Creating Rotational Stability For Effective Quad Stretching
The quads are a set of four muscles at the front of the thigh that work on the knee. One of these four muscles, the rectus femoris, also works on the front of the hip joint.
Together these muscles can be used to straighten the knee or to help it resist bending. The rectus femoris portion can also be used to help flex the hip, in other words, bend it forwards. And it can be used to resist the hip being bent backwards.
Quad stretches in general involve bending the knees. The more you bend them, the deeper the stretch to your quads.

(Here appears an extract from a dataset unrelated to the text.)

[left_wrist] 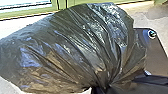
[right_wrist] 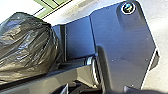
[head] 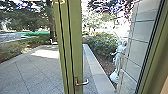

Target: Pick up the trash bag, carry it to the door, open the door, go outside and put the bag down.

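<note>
Dark plastic trash bag (left_wrist: 72, 47): off the left arm, large in the left wrist view, full and glossy, creased all over; its folds draw in tightly to a dark piece (left_wrist: 99, 89), too blurred to identify. Left jaws: cannot tell if spread or pinching the bag's neck. Right jaws: cannot tell their state either. In the right wrist view the bag shows near the robot's dark base plate (right_wrist: 120, 45) with its round corner fitting (right_wrist: 128, 8); a jointed bar (right_wrist: 45, 80) crosses in front of the bag's lower part. Pale floor (right_wrist: 160, 25) around the plate, green framing (right_wrist: 52, 3) past the bag. Head view: a green door upright (head: 72, 45) with dark vertical grooves, a metal lever handle (head: 82, 82) low on it, lever pointing right. Paved yard (head: 35, 70) visible on both sides of the upright, large slabs with a bright sunlit patch (head: 45, 53). A pale stone curb (head: 96, 67) runs along the paving; beyond it leafy shrubs (head: 102, 45). White statue (head: 118, 57), one arm raised, near a pale block wall (head: 145, 32). Tree trunk (head: 52, 22) at the yard's far side, hedge (head: 11, 51) to the left.
</note>
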`<state>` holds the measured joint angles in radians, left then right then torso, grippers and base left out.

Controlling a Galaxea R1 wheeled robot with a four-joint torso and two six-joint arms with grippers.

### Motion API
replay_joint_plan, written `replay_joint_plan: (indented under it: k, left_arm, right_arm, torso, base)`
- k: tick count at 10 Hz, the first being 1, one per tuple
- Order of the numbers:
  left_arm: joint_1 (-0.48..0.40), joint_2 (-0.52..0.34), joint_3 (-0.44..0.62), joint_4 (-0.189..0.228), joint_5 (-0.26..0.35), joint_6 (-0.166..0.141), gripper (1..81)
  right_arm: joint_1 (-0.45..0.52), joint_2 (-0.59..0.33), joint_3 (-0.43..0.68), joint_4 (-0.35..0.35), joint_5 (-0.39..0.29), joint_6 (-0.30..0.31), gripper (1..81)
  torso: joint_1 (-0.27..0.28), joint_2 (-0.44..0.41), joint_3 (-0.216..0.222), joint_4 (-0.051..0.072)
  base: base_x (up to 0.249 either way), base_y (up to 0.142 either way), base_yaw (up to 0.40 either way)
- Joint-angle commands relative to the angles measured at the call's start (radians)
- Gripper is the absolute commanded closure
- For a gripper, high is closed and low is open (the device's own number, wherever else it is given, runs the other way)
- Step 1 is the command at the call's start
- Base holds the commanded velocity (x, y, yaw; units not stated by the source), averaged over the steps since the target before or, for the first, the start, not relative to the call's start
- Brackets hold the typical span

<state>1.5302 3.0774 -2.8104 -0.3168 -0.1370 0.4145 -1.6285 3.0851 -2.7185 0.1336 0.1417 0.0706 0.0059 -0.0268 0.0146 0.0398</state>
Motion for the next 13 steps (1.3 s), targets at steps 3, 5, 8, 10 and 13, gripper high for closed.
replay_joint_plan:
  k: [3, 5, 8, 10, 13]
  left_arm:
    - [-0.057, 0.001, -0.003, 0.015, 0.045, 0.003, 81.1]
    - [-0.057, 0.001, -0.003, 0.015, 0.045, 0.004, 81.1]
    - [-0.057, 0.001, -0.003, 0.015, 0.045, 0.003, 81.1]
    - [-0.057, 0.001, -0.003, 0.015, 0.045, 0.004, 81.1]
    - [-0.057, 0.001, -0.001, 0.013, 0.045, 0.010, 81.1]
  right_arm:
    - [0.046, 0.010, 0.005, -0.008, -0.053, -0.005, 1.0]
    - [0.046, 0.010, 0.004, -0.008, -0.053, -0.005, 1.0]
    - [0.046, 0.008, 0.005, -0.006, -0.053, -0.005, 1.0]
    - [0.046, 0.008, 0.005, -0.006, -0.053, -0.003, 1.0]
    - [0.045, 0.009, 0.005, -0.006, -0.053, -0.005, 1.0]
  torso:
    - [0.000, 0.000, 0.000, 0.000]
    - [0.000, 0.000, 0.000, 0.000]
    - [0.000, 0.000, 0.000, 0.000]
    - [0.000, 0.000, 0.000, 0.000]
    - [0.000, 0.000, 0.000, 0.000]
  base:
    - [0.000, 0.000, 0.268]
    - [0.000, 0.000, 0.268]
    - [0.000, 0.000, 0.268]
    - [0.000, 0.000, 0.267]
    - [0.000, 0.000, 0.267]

To intensify the quad stretch and target the rectus femoris in particular, you can bend one or both knees, fully closing them, and then bend back at one or both hips. Another basic option is to bend back at the hip first and then deepen the knee bend.
An important aspect of quad stretching is understanding the rotational capabilities of the knee and ankle.
(Yes, the knees are designed to rotate or to resist rotation, but only a slight amount, and generally, only when bent!)
Quadriceps Stretching positions index
Tight quads may be due to rotational instability
In order to stretch the quads effectively it can help to understand that the knee joint is designed for rotation, particularly when it is bent.
If you have trouble stretching your quads, or your quads are tight, it may be due to a lack of control of knee rotation. Your quads may be tight because they are chronically engaged in order to stabilize the knee against rotation.
Our knees and ankles rotate!
In general, with the knees slightly bent, your shins can rotate relative to your thighs. This is "knee rotation".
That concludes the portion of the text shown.